Enhanced Super-Resolution GAN Trained on DIV2K, Flickr2K and OST Data

Increase the resoution of an image

Released in 2018, this architecture uses the GAN framework to train a very deep network that both upsamples and sharpens an image. It is based on the SRGAN architecture but makes use of a number of improvements to model architecture and training, such as Residual-in-Residual Dense Blocks and Relativistic GAN training, to achieve better visual quality.

Number of layers: 1,093 | Parameter count: 16,697,987 | Trained size: 72 MB |

Training Set Information

Performance

Examples

Resource retrieval

Get the pre-trained net:

In[1]:=
NetModel["Enhanced Super-Resolution GAN Trained on DIV2K, Flickr2K \
and OST Data"]
Out[2]=

Evaluation function

ESRGAN has been trained to upscale images by a factor of 4. Create an evaluation function to handle any resize factor:

In[3]:=
Options[netevaluate] = {PerformanceGoal -> Automatic, TargetDevice -> "CPU"};
netevaluate[img_, imgScale_, OptionsPattern[]] := Block[{net, resizedNet, resizedImg, resizeScale, perfGoal, res, numResizes},
  perfGoal = OptionValue[PerformanceGoal];
  If[perfGoal === Automatic && imgScale <= 4, perfGoal = "Quality"];
  If[perfGoal === Automatic && imgScale > 4, perfGoal = "Speed"];
  net = NetModel[
    "Enhanced Super-Resolution GAN Trained on DIV2K, Flickr2K and OST \
Data"];
  numResizes = Ceiling[Log[4, imgScale]];
  resizeScale = imgScale/(4^numResizes);
  res = img;
  Do[
   resizedNet = NetReplacePart[net, "Input" -> NetEncoder[{"Image", ImageDimensions@res}]];
   res = resizedNet[res, TargetDevice -> OptionValue[TargetDevice]];
   ,
   numResizes - 1
   ];
  If[perfGoal == "Speed", res = ImageResize[res, Scaled[resizeScale]]];
  resizedNet = NetReplacePart[net, "Input" -> NetEncoder[{"Image", ImageDimensions@res}]];
  res = resizedNet[res, TargetDevice -> OptionValue[TargetDevice]];
  If[perfGoal == "Quality", res = ImageResize[res, Scaled[resizeScale]]];
  res
  ]

Basic usage

Get an image:

In[4]:=
(* Evaluate this cell to get the example input *) CloudGet["https://www.wolframcloud.com/obj/aa14d0e6-f5f8-48c1-ae9c-564d7cce8d0c"]

Downscale the image by a factor of 3:

In[5]:=
zoom = 3;
In[6]:=
downScaled = ImageResize[mandrill, Scaled[1/zoom]]
Out[6]=

Upscale the downscaled image using the net:

In[7]:=
upScaled = netevaluate[downScaled, zoom]
Out[7]=

Compare the details with a naively upscaled version and the original:

In[8]:=
naive = ImageResize[downScaled, Scaled[zoom]];
In[9]:=
Grid[
 {{"Naive", "Net", "Original"}, Table[ImageTrim[
    img, {{140, 60}, {240, 260}}], {img, {naive, upScaled, mandrill}}]},
 Frame -> All
 ]
Out[9]=

Evaluate the peak signal-to-noise ratio:

In[10]:=
10*Log[10, 1/Mean@Flatten@ImageData[(upScaled - mandrill)^2]]
Out[10]=

Control the time-quality tradeoff

When upscaling by factors of 4 or less, as in the examples in the previous section, ESRGAN is applied once.
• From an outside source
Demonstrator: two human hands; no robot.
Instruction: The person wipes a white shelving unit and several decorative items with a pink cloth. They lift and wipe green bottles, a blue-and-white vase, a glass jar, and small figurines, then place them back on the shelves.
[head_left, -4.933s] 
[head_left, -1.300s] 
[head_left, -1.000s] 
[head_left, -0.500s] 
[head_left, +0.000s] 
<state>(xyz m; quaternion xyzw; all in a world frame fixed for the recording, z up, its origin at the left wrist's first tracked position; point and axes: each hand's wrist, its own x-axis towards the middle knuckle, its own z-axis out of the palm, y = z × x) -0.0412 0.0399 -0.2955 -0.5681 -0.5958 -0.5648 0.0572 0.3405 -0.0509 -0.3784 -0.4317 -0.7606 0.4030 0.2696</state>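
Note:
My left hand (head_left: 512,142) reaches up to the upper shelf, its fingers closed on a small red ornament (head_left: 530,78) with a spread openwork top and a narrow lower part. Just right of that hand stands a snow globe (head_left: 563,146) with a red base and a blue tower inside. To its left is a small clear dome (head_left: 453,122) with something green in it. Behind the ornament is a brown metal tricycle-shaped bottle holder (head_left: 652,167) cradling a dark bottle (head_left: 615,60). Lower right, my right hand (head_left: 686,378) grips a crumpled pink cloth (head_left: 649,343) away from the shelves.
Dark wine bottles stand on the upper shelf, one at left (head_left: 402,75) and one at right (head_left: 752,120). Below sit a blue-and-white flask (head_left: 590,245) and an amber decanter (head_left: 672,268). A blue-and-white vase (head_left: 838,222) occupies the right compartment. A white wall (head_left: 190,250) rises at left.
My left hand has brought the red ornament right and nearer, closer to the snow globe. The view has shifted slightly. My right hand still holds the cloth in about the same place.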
If necessary, the image is downscaled to match the required factor. It is possible to choose whether to downscale before or after ESRGAN is applied, affecting both the running time and the quality of the final result. Get an image:

In[11]:=
(* Evaluate this cell to get the example input *) CloudGet["https://www.wolframcloud.com/obj/0ece1997-b481-4894-8be1-6b2e12a4634f"]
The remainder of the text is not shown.